__What this task involves__
Please, from the entries below, transcribe exactly the lines that begin at the line with "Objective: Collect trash" and end at the line with "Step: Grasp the", without the pictures.
Source data: Begin
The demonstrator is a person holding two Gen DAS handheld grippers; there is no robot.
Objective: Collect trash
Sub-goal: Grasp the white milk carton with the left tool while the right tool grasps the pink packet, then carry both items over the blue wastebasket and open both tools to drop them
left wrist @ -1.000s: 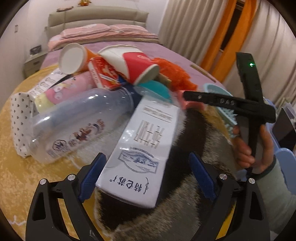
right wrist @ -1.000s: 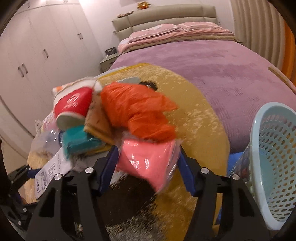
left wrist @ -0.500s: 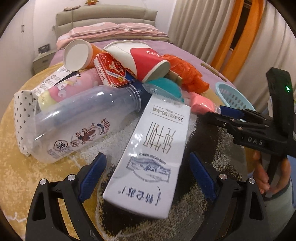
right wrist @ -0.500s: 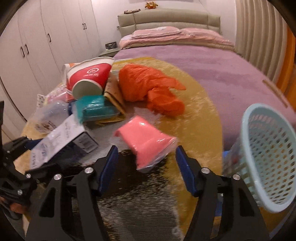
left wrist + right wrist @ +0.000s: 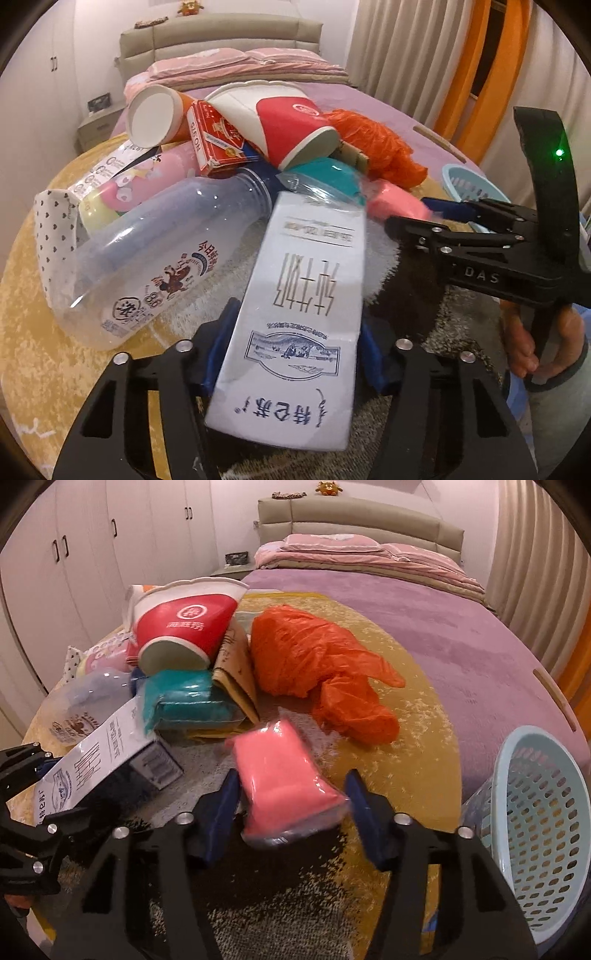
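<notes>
A heap of trash lies on a yellow round mat (image 5: 29, 332). My left gripper (image 5: 297, 325) has its jaws closing on a white milk carton (image 5: 306, 295), and both blue pads sit against the carton's sides. My right gripper (image 5: 291, 779) is also closing, with a pink plastic-wrapped packet (image 5: 280, 775) between its pads and the wrap touching them. In the left wrist view the right gripper (image 5: 428, 214) reaches in from the right, held by a hand (image 5: 517, 343). The left gripper (image 5: 26, 764) shows at the right wrist view's left edge.
In the heap are a clear plastic bottle (image 5: 147, 273), a red and white paper cup (image 5: 184, 627), a red box (image 5: 214, 144), a teal packet (image 5: 184, 701) and an orange bag (image 5: 314, 664). A light blue basket (image 5: 535, 812) stands at the right. A bed (image 5: 406, 609) lies behind.
The left jaws came in from wide apart onto the milk carton. The right jaws opened a little around the pink packet, then narrowed on it again, and that gripper rolled upright.
</notes>
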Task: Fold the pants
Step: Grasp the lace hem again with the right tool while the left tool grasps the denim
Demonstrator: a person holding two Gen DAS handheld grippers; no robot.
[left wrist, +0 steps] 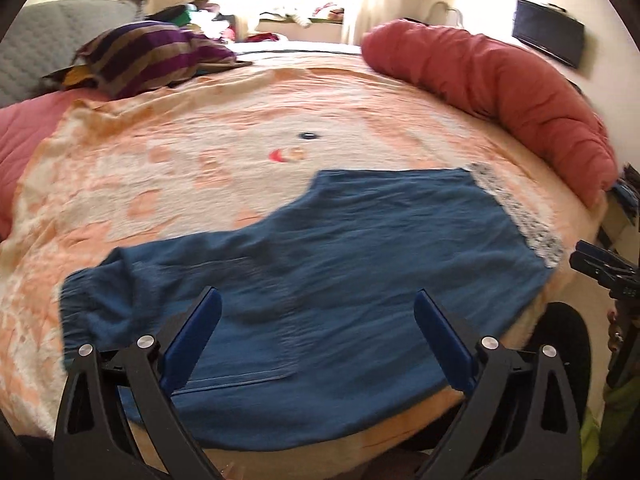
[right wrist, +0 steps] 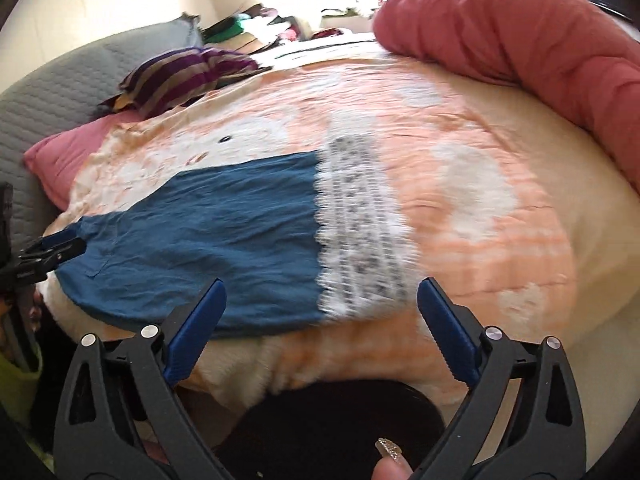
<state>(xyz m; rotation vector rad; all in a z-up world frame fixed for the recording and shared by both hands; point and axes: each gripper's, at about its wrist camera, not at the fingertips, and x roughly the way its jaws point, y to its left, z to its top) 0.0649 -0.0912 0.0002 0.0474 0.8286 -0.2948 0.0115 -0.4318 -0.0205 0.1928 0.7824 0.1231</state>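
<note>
Blue pants (left wrist: pixel 340 264) lie flat on the bed, folded lengthwise, with a white patterned waistband (left wrist: pixel 516 212) at the right and a gathered cuff (left wrist: pixel 84 300) at the left. My left gripper (left wrist: pixel 316 304) is open and empty, hovering over the leg near the bed's front edge. In the right wrist view the pants (right wrist: pixel 208 236) and waistband (right wrist: pixel 360 224) lie ahead. My right gripper (right wrist: pixel 320 292) is open and empty, just in front of the waistband's near edge. The left gripper's tips (right wrist: pixel 56 248) show at the far left by the pants.
The bed has an orange and white blanket (left wrist: pixel 180 168). A long red bolster (left wrist: pixel 500 88) runs along the right side. A striped purple cushion (left wrist: pixel 152 56) and a grey quilt (left wrist: pixel 44 36) lie at the back left. A pink pillow (right wrist: pixel 68 152) sits at the left.
</note>
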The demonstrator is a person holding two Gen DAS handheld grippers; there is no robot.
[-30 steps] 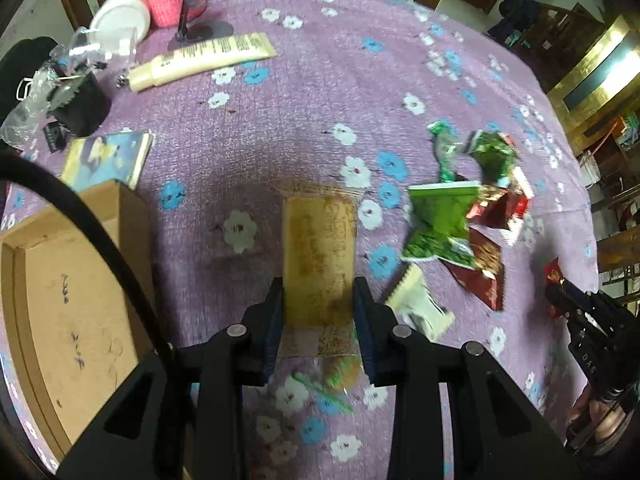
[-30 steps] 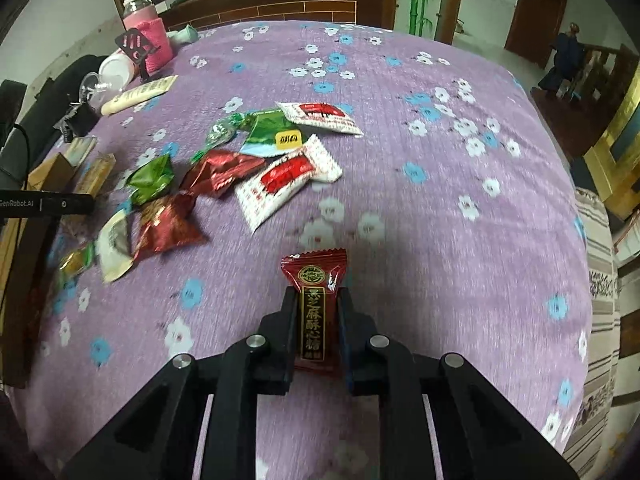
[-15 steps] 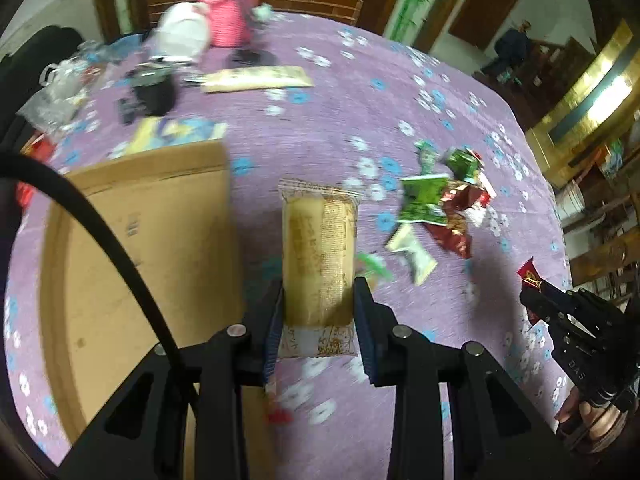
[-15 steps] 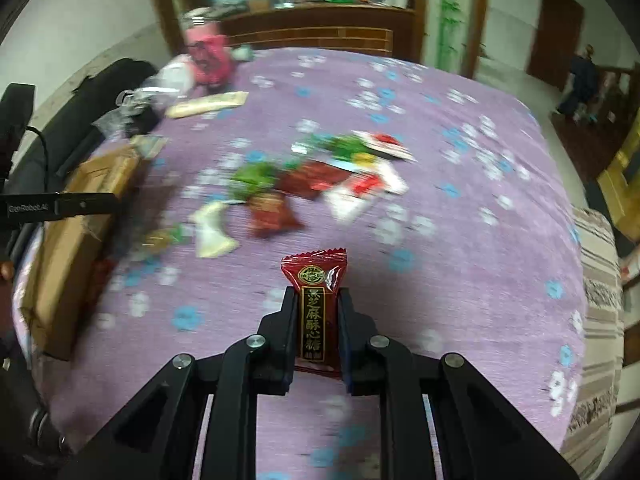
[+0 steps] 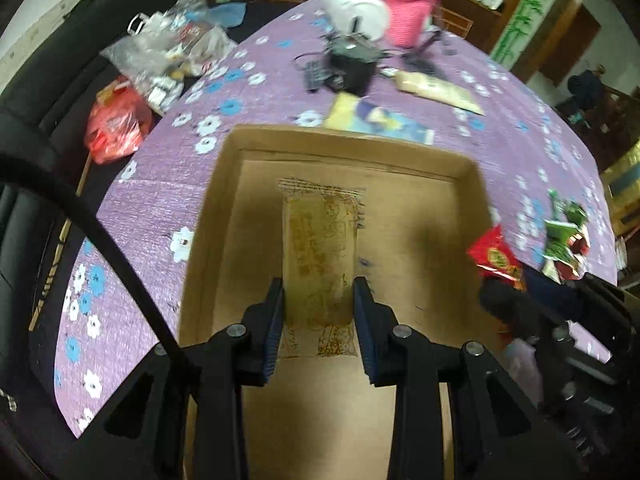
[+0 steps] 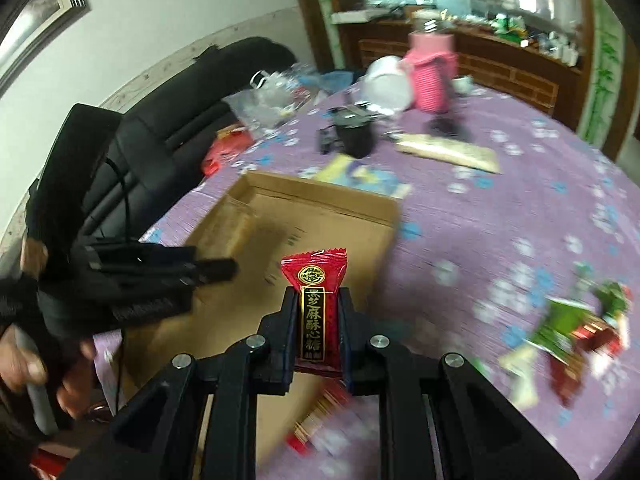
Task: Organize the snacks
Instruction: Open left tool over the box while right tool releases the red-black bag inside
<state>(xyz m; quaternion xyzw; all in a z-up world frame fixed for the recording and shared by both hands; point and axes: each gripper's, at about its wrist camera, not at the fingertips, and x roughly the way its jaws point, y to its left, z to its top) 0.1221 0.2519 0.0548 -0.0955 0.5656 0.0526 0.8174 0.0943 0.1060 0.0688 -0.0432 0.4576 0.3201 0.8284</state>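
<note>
Holding a tan wrapped cake bar (image 5: 319, 256) pinched between the fingers of the left gripper (image 5: 319, 308), hanging over the open cardboard box (image 5: 224, 184), not yet letting go. Gripping a red candy packet (image 6: 316, 312) in the right gripper (image 6: 317, 332), hovering at the box's right edge. Judging the sorting as only starting: no loose snack showing on the bare brown floor of the box, though a red-and-white wrapper (image 6: 320, 420) is lying by its near right corner, too blurred to place in or out. Leaving a heap of green and red packets (image 6: 572, 332) waiting toward the right edge of the table (image 5: 152, 208). Working on a round top under a purple flowered cloth, with a pink jug (image 5: 408, 8), a white bowl (image 5: 356, 6) and a long cream packet (image 5: 436, 90) crowding the far edge, a black sofa (image 6: 168, 120) to the left, and wooden cabinets behind.
</note>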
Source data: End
__Answer box__
Objective: Collect trash
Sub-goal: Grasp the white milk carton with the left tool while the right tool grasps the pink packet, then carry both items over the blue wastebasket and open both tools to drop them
left wrist @ -1.000s: 
right wrist @ -1.000s: 
left wrist @ -0.500s: 
right wrist @ -0.500s: 
left wrist + right wrist @ +0.000s: 
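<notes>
A heap of trash lies on a yellow round mat (image 5: 29, 332). My left gripper (image 5: 297, 325) has its jaws closing on a white milk carton (image 5: 306, 295), and both blue pads sit against the carton's sides. My right gripper (image 5: 291, 779) is also closing, with a pink plastic-wrapped packet (image 5: 280, 775) between its pads and the wrap touching them. In the left wrist view the right gripper (image 5: 428, 214) reaches in from the right, held by a hand (image 5: 517, 343). The left gripper (image 5: 26, 764) shows at the right wrist view's left edge.
In the heap are a clear plastic bottle (image 5: 147, 273), a red and white paper cup (image 5: 184, 627), a red box (image 5: 214, 144), a teal packet (image 5: 184, 701) and an orange bag (image 5: 314, 664). A light blue basket (image 5: 535, 812) stands at the right. A bed (image 5: 406, 609) lies behind.
The left jaws came in from wide apart onto the milk carton. The right jaws opened a little around the pink packet, then narrowed on it again, and that gripper rolled upright.
</notes>
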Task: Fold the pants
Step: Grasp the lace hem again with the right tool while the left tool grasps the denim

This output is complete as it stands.